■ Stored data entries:
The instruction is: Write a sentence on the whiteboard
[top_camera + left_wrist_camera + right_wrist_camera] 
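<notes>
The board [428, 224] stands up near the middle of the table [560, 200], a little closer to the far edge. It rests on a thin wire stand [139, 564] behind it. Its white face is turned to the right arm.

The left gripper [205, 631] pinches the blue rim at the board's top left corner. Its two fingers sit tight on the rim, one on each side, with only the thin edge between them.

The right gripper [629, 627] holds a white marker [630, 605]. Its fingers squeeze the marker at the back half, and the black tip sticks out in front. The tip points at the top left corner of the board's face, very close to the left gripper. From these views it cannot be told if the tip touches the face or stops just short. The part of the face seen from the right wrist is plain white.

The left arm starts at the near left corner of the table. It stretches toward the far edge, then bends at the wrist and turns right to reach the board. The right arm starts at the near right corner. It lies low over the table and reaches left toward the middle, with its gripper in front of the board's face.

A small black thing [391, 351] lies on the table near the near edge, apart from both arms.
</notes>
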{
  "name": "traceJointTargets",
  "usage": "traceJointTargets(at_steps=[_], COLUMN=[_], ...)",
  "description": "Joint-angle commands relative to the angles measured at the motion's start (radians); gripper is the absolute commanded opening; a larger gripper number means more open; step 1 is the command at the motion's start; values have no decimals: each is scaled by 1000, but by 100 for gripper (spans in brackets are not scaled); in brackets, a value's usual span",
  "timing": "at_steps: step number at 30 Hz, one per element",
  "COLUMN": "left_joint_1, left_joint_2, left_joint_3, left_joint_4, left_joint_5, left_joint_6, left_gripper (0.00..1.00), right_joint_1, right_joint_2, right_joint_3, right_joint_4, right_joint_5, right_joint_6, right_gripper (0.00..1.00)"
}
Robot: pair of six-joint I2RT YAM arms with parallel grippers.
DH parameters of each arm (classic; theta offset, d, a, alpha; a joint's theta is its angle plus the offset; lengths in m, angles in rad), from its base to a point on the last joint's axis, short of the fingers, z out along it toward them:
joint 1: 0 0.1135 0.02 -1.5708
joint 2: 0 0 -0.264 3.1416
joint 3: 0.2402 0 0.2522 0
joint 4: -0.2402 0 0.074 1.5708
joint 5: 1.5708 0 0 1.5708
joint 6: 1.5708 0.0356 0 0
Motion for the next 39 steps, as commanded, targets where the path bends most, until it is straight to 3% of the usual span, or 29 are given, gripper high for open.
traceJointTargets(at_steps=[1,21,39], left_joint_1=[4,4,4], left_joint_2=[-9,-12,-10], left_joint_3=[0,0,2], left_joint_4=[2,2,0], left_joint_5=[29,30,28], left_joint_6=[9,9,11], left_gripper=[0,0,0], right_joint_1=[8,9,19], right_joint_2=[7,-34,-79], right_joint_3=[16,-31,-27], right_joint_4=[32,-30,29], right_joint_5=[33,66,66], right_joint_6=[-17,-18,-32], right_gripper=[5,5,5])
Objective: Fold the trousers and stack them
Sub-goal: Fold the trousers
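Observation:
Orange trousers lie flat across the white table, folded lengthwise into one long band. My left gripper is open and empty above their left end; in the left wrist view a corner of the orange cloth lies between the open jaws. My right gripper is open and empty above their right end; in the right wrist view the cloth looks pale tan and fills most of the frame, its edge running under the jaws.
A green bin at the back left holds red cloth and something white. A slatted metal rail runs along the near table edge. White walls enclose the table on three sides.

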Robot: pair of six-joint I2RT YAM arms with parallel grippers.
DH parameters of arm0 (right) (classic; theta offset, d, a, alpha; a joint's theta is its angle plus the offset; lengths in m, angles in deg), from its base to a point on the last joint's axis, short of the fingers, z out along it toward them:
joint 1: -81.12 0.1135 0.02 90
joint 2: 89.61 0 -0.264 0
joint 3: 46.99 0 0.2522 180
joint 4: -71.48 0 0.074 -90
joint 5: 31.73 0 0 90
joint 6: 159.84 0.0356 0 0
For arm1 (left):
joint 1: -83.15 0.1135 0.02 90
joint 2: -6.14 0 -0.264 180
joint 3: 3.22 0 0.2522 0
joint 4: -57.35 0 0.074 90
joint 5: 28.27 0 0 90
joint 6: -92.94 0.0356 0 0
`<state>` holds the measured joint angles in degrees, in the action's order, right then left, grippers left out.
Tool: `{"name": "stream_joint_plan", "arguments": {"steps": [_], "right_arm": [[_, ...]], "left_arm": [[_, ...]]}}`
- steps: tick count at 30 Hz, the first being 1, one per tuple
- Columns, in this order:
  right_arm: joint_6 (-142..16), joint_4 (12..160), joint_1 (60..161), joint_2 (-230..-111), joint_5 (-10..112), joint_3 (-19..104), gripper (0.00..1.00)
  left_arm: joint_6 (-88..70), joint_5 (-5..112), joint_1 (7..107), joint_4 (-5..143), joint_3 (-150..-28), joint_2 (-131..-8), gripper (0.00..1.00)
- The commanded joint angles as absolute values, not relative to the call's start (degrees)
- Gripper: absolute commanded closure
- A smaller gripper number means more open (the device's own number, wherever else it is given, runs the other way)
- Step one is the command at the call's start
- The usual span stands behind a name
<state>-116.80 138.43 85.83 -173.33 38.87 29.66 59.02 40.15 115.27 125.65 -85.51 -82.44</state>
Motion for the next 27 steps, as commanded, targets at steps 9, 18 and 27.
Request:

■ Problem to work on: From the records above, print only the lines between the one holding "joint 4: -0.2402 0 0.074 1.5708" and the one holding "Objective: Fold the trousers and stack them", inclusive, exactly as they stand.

■ Expected output:
joint 4: -0.2402 0 0.074 1.5708
joint 5: 1.5708 0 0 1.5708
joint 6: 1.5708 0.0356 0 0
Motion for the next 39 steps, as commanded, targets where the path bends most, until it is straight to 3% of the usual span, or 29 are given, gripper high for open.
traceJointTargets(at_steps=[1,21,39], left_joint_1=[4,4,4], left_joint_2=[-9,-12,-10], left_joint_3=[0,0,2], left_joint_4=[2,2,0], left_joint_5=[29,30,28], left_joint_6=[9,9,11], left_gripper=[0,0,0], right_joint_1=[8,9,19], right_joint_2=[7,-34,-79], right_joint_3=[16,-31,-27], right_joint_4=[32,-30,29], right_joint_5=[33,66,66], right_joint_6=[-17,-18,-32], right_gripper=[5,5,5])
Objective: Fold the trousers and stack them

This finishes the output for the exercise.